前回、2004年にNHKが制作した番組「井上ひさしのボローニャ日記」について書いた。そして今回、映像からすこし離れて、この番組の滞在をもとにした、井上ひさし『ボローニャ紀行』(文藝春秋社、2008年)から、自転車デモの行方を書こうと思った。しかし、本書には、その記述がまったくなかった。ないのだから仕方ないのだが、あの話題は番組だけで終わってしまって、この街を巡る文明に関する議論には接続しなかった。書籍全体を読むと、少々違和感を感じた。とはいえば、残念ながらアテが外れてしまったのだった。

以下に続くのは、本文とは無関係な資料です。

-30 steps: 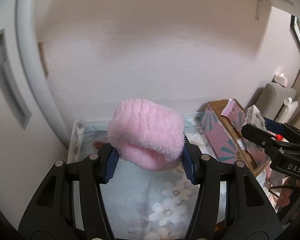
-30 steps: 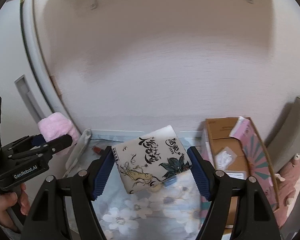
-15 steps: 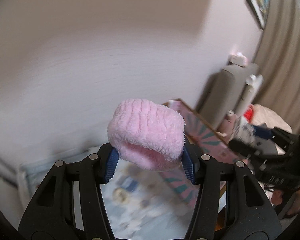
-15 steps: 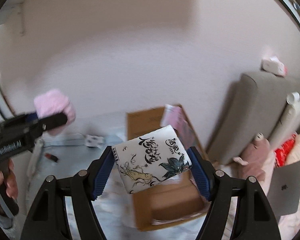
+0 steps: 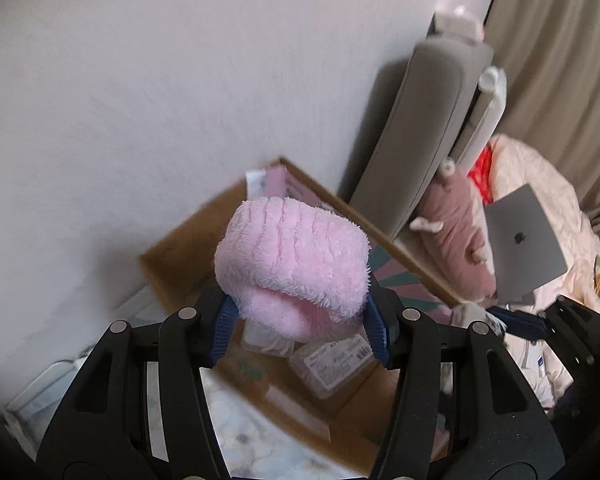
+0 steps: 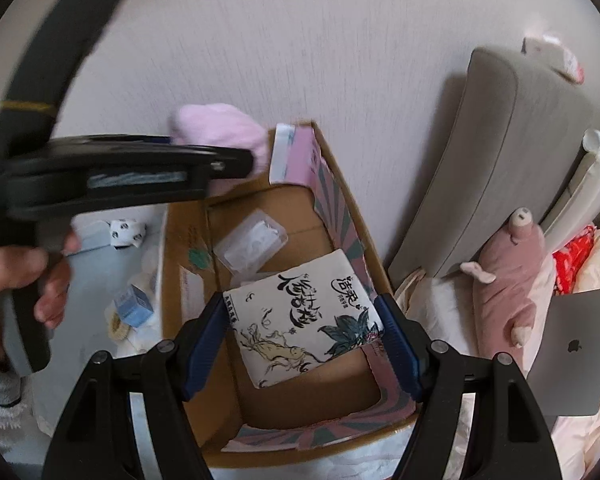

そんなタイミングに赤松さんから、「これどうですか? 究極のママチャリ(パパチャリ)を狙っていそう」と言って、自転車の購入を勧められた。自転車に「乗る」ためのレッスンと題して、動画のなかに見出される自転車を手がかりに、ここまでテキストを書いてきたわけだが、自転車置き場で錆び付かせたママチャリを放置したままではレッスンになってないだろう、と、この勧めに惹かれている。

推薦された自転車について検索をすると、やはりというか、当然ながら紹介は動画。豊田TRIKEという会社の電動アシスト自転車だが、自動車の作り手が退職後に設計しているという。いくつかの動画をみていたら、そのうちのひとつで、免許返納後の人々に使ってもらいたいというコメントもあった。自動車会社のとり組みとして、これは都市生活の日常に対して、大きな提案となっているだろう。

井上ひさしは、自転車デモのその後を書いてなかったが、トヨタ自動車の取り組みとして、こうした動きがあることは、僕なりに『ボローニャ紀行』に書いてあることを期待したことでもあった。

移動手段が、なんらかの技術に一元化されていくこと、言い換えれば、他を淘汰して一様になることはよろしくない、と個人的に思う。過剰な進歩史観は、生活の中に見出される差異を消去することに繋がるだろう。自動車会社が自転車も作る。車道もあれば歩道もあり、自転車専用道路もある。バスレーンや、馬車道があってもよい。選択の余地がある都市をボンヤリと考える。健康や安全も大事だが、個人的には、選択の余地があり、区別がつくこと、差異の体系こそが生活を豊かにするはずだ。自転車と自動車のあいだにある、電動アシストに誘惑を禁じ得ない。